▸ Your instructions
The whole listing is to be retyped exactly as it appears.

________

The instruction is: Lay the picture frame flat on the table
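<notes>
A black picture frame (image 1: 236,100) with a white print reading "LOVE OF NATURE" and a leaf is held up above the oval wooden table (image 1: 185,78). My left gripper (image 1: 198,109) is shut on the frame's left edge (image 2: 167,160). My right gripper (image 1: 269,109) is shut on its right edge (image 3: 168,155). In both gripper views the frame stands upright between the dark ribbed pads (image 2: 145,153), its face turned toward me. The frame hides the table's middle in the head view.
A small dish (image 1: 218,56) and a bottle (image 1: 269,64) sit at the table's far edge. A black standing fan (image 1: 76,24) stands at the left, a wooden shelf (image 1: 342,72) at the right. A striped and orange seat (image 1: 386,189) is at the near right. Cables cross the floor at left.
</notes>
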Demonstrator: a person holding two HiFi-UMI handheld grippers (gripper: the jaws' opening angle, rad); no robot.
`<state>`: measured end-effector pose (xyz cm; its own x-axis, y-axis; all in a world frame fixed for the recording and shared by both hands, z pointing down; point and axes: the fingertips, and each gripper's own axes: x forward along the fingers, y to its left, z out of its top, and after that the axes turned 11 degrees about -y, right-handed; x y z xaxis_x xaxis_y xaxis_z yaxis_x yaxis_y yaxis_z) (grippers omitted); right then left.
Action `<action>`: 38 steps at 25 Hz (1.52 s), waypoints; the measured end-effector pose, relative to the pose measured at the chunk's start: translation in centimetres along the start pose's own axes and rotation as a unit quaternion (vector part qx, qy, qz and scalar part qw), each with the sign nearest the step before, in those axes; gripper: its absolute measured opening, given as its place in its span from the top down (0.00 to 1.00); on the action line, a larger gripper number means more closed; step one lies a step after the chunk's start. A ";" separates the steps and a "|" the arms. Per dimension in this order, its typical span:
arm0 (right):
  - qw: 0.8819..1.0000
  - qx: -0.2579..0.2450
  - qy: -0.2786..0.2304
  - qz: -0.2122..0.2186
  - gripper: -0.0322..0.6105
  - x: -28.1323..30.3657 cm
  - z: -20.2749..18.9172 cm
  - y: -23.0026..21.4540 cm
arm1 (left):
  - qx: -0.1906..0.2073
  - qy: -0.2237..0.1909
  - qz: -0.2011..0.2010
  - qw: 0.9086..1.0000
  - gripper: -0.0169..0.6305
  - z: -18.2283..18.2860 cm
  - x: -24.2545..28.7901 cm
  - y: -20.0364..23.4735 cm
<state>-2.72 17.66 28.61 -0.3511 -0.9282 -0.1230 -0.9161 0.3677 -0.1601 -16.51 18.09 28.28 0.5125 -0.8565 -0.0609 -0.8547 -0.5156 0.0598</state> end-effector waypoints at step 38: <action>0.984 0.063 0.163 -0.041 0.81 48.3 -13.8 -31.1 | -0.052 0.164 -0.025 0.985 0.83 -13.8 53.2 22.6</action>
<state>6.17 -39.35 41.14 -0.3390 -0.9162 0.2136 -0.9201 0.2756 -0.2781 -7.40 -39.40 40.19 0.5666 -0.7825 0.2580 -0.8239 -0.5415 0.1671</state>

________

▸ Task result
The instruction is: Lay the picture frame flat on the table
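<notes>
A black picture frame (image 1: 236,100) with a white print reading "LOVE OF NATURE" and a leaf is held up above the oval wooden table (image 1: 185,78). My left gripper (image 1: 198,109) is shut on the frame's left edge (image 2: 167,160). My right gripper (image 1: 269,109) is shut on its right edge (image 3: 168,155). In both gripper views the frame stands upright between the dark ribbed pads (image 2: 145,153), its face turned toward me. The frame hides the table's middle in the head view.
A small dish (image 1: 218,56) and a bottle (image 1: 269,64) sit at the table's far edge. A black standing fan (image 1: 76,24) stands at the left, a wooden shelf (image 1: 342,72) at the right. A striped and orange seat (image 1: 386,189) is at the near right. Cables cross the floor at left.
</notes>
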Demonstrator: a person holding two HiFi-UMI handheld grippers (gripper: the jaws' opening angle, rad); no robot.
`<state>`: measured end-effector pose (xyz cm; its own x-axis, y-axis; all in a world frame fixed for the recording and shared by both hands, z pointing down; point and axes: the fingertips, and each gripper's own axes: x forward along the fingers, y to its left, z out of its top, and after that the axes turned 11 degrees about -y, right-handed; x y z xaxis_x xaxis_y xaxis_z yaxis_x yaxis_y yaxis_z) (grippers omitted); right then left.
Action `<action>`: 38 steps at 25 Hz (1.52 s), waypoints; the measured end-effector pose, relative to the pose measured at the chunk's start: translation in centimetres along the start pose's own axes and rotation as a unit quaternion (vector part qx, qy, qz and scalar part qw), each with the sign nearest the step before, in those axes; gripper: its absolute measured opening, given as its place in its span from the top down (0.00 to 1.00); on the action line, a larger gripper number means more closed; step one lies a step after the chunk's start. A ";" separates the steps and a "|" the arms. Per dimension in this order, its typical span:
arm0 (right):
  - qw: 0.8819..1.0000
  - qx: -0.2579..0.2450
  - qy: -0.2786..0.2304
  - qz: -0.2122..0.2186
  - gripper: -0.0322..0.6105
  - x: -28.1323..30.3657 cm
  - z: -20.2749..18.9172 cm
  - y: -23.0026..21.4540 cm
arm1 (left):
  - qx: -0.1906..0.2073
  - qy: -0.2237..0.1909
  - qz: -0.2011..0.2010
  - qw: 0.9086..1.0000
  - gripper: -0.0169..0.6305
  - z: -18.2283..18.2860 cm
  - x: -24.2545..28.7901 cm
  - y: -20.0364..23.4735 cm
<state>-2.72 17.66 28.61 -0.3511 -0.9282 -0.1230 -0.9161 0.3677 -0.1601 -16.51 18.09 28.28 0.5125 -0.8565 -0.0609 -0.8547 -0.5156 0.0598</state> end-effector waypoints at step 38: <action>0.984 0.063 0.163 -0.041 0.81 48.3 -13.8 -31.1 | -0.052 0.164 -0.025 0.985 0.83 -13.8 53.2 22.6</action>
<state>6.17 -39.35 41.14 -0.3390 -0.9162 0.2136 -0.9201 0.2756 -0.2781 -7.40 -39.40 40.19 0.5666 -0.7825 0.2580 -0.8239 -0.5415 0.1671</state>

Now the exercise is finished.